Q152 Stewart Hosie: That is helpful. Can I just go back to the encouragement to get people into the system? Because I have certainly seen some facts that many people do want to be in the tax pot, they do actually want to make their contribution. It strikes me there is a place for third party agencies, bodies, charities to help people, but the Revenue rules do not allow these discussions to take place. They might with a proper accountant, a certified accountant, but not with a third party body, even if they are experienced. Is there some merit in the Revenue having a register of, I don’t know, trusted third parties where they could have these preliminary discussions to allow a trusted third party to say, "You are not going to be hit for £20,000, you are not going to be thrown in jail, but there will be an agreement of repayment terms to be reached"? Is there a place for that kind of trusted third party organisation in the big picture on this?

David Heaton: I do not think you need that trusted third party. I think the Revenue is perfectly capable of fulfilling that role. It just needs a change of attitude.

Frances Corrie: I think to some extent that that is the role that we find ourselves doing. It is not one we can take on to any huge extent because it is very resource intensive. To some extent, we would as usual be pushing back to individuals to self-help as far as they can with guidance. One piece of information that you mentioned there, which is very important, is the question of prosecution. Most individuals think they will be prosecuted even if they voluntarily disclose, so the fear of that is something that positively holds back. Now, if there was a statement on the Revenue website, "Give us your information through this secure link and as long as it is a full disclosure and honest and so on, you will not be prosecuted" I think they would get a lot more customers.
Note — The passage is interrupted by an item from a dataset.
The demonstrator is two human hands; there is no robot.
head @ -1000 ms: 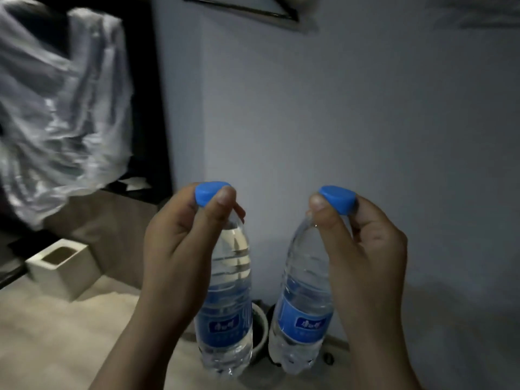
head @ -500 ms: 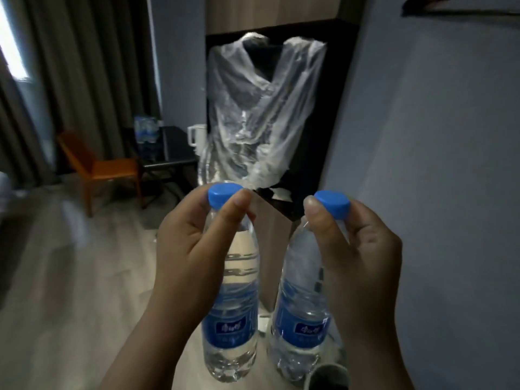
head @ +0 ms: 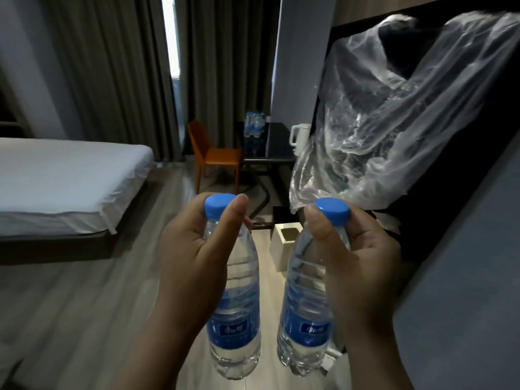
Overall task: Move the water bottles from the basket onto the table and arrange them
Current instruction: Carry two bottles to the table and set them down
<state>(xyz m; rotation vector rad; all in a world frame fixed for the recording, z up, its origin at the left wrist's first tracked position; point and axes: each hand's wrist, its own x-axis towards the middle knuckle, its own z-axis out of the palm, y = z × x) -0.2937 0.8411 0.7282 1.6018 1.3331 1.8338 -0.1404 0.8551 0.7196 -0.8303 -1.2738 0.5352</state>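
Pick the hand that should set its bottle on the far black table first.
Right, narrowly. The left hand grips the left bottle, the right hand the right bottle; the table's bare top lies right of the bottle pack.

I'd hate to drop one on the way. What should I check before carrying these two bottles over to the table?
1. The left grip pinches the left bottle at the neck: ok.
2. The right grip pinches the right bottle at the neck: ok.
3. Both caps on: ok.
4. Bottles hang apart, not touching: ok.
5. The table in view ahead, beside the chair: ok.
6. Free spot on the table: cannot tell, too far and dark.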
Q153 Stewart Hosie: Why don’t they do that?

John Whiting: Because they do not want to say a blanket, "Of course, you will not be prosecuted if you give the information" because they understandably have to reserve the right to prosecute somebody who, frankly, has been doing very egregious tax evasion.
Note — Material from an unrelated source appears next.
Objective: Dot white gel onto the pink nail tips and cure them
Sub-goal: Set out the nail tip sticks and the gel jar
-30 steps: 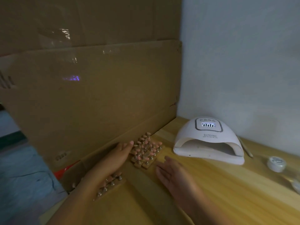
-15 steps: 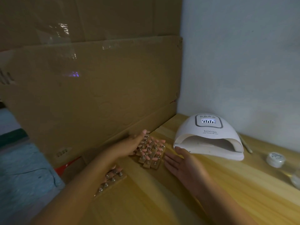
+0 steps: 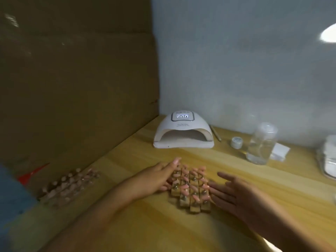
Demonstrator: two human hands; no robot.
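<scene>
Head view, item one: pink nail tips (image 3: 190,188), mounted on small wooden holders packed into one block. We note the change: a second ago the block sits against the cardboard (image 3: 72,88) at the table's back edge; it now lies out on the open table (image 3: 127,224), in front of the mouth of the curing lamp (image 3: 183,131) and apart from it.

Item two: left hand (image 3: 156,179), flat, fingers straight, laid against the block's left side. Item three: right hand (image 3: 241,195), likewise flat and straight-fingered, fingertips at the block's right side; neither hand grips anything. The block sits between them.

Item four: gel pot (image 3: 237,142), right of the lamp, well apart from both hands.

We judge the tips merely staged for dotting; blur hides any white dots. A second batch of tips (image 3: 69,184) lies left, untouched.
</scene>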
Q154 Stewart Hosie: Indeed. David, you spoke about changing the culture, but when we had the Revenue here a little while ago I think they said something like a small percentage of people do evade and a large number, I think it was about 30%, would evade if they thought they would get away with it. The culture of the Revenue is a third of the people in this room want to cheat. This is just an extraordinary starting point for the Revenue, is it not?

David Heaton: I think the survey they shared with us suggested that 7% of taxpayers are deliberate wrongdoers. That is an attitude of mind, I think, and most of those people will not be converted easily by any Revenue department, however draconian the powers might be. Going back to John’s point from earlier, I think there are ways and means of persuading people, helping people, to get things right. The Revenue systems do not help them at the moment. I will give you a real life "for instance". A company came to us referred by the solicitor because they had bought another company and found irregularities in the Pay As You Earn. They wanted to make a disclosure, put it right. Absolutely exactly what you would expect; nobody supports evasion and most businesses do not support evasion. We wrote to the Pay As You Earn district, which I think was in Lincoln, off the top of my head. We heard nothing for weeks. When we followed it up, they had sent the case to another office. We left it a couple of weeks because internal post at the Revenue is notoriously slow so we did not chase it. Eventually, we did chase it again, "Oh, no, we have sent it to Bradford". So we chased it in Bradford. Bradford told us it had gone to Glasgow. Nothing happened coming back from Glasgow, so we chased Bradford again and they said-because of a personal connection I managed to speak to somebody in the Bradford office because it is on my doorstep. They said, "We will see what we can do" and they managed to retrieve the case from Glasgow back into Bradford so that somebody could deal with it. Part of the issue in dealing with cases like that is it is not easy to do.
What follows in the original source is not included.